= Alabama Blues Project =

American non-profit organization

The Alabama Blues Project (ABP) is a non-profit organization whose mission is to preserve and promote the heritage of blues music in the US state of Alabama.

==History==
The ABP was founded in 1995 as an unincorporated business by two Tuscaloosa-based blues musicians, Debbie Bond and Michael McCracken. Their first project was to produce a CD titled Moody Swamp Blues, the first recording of regional blues veterans Little Whitt and Big Bo. The release of the CD was followed by a European tour in the spring of that same year.

In 1998, the ABP established its first blues education program in Tuscaloosa County. This was an after-school program that provided hands-on music training to underserved “at-risk” students aged 8–18. Initially, the ABP partnered with the Kentuck Arts Association and later with the Boys and Girls Club of Tuscaloosa.

By 2000, McCracken was no longer working with the project and Bond, working with University of Alabama law professor, blues fan and storyteller Dr. Steven Hobbs, started the process of building a board of directors and turning the ABP into a non-profit organization. The ABP was incorporated in 2001 and was officially granted non-profit status in 2002.

==Non-profit work==
Since its inception, the ABP offices were located at Bond’s home, assisted by volunteers and occasionally part-time paid workers. This continued as the ABP embraced its new, non-profit status and as the blues camp program outgrew the small premises at the Boys and Girls Club. The ABP partnered with Tuscaloosa organizations to find suitable premises for their programs, especially Covenant Presbyterian and First United Methodist Church of Tuscaloosa. At the same time, the organization’s budget expanded with grants from the National Endowment for the Arts and increased support from local businesses and individuals. To help fund activities, an annual fund raiser was held in Tuscaloosa. By 2013, the Summer Blues Camp was in its 16th season. The ABP also runs "Advanced Band", an after-school band for middle and high-school students.

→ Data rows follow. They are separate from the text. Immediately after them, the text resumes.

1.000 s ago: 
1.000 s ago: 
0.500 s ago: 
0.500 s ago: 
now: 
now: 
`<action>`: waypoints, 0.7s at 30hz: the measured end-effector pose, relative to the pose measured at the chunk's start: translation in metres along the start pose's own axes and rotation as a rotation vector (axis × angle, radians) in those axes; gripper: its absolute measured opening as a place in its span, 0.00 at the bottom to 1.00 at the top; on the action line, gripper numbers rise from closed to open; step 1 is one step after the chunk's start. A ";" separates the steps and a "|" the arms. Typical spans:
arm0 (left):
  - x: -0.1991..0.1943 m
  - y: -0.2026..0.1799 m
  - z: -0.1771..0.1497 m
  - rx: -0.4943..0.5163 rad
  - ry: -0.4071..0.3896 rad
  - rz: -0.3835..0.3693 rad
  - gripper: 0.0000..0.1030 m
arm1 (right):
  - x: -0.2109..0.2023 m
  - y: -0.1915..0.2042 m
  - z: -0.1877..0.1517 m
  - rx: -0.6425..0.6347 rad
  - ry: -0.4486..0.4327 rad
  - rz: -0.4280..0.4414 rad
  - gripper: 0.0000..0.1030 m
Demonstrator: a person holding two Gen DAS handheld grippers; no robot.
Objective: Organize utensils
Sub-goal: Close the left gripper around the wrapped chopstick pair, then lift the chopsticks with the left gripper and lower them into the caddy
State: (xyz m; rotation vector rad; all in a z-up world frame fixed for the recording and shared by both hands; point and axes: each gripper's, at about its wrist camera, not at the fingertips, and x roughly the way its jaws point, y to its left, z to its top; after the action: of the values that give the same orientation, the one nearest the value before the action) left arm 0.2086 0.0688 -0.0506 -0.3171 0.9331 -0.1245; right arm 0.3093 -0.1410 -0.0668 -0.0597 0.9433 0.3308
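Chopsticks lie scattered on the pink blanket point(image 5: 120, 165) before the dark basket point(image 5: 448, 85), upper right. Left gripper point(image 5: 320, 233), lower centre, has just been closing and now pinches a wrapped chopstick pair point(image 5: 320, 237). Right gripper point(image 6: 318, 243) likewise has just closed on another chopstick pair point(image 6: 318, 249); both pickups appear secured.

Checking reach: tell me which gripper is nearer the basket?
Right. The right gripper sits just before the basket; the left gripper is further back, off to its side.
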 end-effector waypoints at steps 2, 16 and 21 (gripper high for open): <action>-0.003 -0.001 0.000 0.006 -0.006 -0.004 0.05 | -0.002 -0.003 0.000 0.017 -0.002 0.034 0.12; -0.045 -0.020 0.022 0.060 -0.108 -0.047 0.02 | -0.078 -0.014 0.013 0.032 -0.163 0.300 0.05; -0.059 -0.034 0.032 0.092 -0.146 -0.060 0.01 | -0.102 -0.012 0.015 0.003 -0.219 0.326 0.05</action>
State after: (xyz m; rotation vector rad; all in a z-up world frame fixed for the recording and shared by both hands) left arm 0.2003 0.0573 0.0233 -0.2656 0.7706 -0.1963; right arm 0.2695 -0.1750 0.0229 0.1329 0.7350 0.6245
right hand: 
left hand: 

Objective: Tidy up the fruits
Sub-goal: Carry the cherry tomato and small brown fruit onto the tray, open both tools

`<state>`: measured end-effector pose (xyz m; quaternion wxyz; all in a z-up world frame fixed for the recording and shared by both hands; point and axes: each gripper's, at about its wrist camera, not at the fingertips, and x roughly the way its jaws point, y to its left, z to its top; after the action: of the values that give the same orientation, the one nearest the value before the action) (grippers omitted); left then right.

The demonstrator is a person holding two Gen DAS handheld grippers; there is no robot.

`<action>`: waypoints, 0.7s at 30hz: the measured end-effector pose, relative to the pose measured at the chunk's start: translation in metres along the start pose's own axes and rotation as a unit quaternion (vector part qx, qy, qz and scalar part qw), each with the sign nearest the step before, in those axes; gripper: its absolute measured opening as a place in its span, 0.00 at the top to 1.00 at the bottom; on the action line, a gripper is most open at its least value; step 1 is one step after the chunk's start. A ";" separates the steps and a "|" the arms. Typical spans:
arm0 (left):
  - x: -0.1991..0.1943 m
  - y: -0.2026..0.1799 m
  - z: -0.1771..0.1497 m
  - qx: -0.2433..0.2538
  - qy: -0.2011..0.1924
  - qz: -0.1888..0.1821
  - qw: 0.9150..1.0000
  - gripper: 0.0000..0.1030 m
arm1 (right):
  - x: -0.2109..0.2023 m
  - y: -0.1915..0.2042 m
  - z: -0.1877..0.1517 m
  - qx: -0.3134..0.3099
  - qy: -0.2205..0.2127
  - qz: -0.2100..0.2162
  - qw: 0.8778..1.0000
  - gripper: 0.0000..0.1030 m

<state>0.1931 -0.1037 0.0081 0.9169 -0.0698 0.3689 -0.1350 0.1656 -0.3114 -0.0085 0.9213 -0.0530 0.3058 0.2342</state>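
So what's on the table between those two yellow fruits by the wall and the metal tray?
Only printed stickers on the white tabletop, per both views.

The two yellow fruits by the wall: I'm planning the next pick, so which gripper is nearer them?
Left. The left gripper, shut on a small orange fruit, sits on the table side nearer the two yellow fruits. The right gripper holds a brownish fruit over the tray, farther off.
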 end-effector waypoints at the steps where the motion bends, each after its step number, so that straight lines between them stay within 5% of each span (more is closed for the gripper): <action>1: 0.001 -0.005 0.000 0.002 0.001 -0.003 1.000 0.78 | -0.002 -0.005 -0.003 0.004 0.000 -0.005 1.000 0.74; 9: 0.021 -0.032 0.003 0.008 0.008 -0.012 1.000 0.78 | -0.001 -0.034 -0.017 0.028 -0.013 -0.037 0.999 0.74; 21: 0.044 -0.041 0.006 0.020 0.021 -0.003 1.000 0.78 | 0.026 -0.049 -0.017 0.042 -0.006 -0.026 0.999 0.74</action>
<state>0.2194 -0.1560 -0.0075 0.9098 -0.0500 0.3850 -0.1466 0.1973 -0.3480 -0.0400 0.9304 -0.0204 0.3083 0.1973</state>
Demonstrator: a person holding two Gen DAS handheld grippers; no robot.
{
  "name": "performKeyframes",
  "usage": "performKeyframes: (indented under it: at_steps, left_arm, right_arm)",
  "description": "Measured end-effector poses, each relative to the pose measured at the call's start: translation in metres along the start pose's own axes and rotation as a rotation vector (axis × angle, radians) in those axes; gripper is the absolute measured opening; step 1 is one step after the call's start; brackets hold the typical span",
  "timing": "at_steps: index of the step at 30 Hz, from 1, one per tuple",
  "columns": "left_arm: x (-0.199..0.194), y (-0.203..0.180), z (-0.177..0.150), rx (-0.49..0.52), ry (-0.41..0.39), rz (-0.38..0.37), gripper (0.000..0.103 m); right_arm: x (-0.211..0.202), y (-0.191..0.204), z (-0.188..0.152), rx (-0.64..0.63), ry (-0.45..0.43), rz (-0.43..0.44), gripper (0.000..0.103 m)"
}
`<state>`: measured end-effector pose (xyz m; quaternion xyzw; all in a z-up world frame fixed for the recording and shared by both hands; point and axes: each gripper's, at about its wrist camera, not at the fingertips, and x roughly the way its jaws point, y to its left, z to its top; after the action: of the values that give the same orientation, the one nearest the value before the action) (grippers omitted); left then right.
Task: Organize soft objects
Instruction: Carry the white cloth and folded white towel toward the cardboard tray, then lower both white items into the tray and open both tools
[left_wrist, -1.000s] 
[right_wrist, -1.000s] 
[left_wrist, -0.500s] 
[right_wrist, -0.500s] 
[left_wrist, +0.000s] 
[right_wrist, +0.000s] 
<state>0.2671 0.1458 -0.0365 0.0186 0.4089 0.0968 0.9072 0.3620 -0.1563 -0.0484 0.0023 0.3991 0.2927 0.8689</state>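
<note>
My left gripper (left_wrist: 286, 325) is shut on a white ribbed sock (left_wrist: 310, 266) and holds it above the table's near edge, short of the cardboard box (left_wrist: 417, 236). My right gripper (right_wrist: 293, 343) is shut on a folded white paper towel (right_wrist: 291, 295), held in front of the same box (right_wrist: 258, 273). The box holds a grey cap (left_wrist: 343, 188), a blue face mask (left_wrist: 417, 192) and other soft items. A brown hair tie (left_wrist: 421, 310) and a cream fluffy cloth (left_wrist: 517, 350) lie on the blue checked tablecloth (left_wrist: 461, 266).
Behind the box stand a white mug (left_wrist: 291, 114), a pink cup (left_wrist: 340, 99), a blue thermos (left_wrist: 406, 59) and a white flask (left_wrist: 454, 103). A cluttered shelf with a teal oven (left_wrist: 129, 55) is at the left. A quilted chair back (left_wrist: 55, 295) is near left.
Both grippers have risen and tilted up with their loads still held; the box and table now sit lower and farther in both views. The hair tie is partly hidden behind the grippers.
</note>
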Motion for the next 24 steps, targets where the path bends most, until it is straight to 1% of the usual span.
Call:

The ABP has gained international recognition and accolades from many national arts educators. In 2003, the ABP received the prestigious presidential Coming Up Taller award from the President's Committee on the Arts and Humanities given to outstanding after-school programs that teach at-risk students through the arts. Other awards include the Blues Foundation's Keeping the Blues Alive award, and two Druid Arts awards.

The ABP’s education programs and advocacy have received considerable media attention, including coverage in Southern Living, the NEA Arts magazine, AAA Travel, and Oxford American, to name a few. The ABP has become a major resource for consulting on all things Alabama blues. It has consulted and facilitated musician appearances in numerous documentaries and films, including the John Sayles’ movie Honeydripper, the World Films documentary about the life of bluesman Willie King, Down in the Woods, the Martin Scorsese documentary Feel Like Goin’ Home, and the Robert Clem documentary Alabama Blackbelt Blues.

In 2011, Bond and Asherson retired from the ABP to pursue full-time music careers. Currently the ABP is headed by Executive Director Ashley R. Wheat.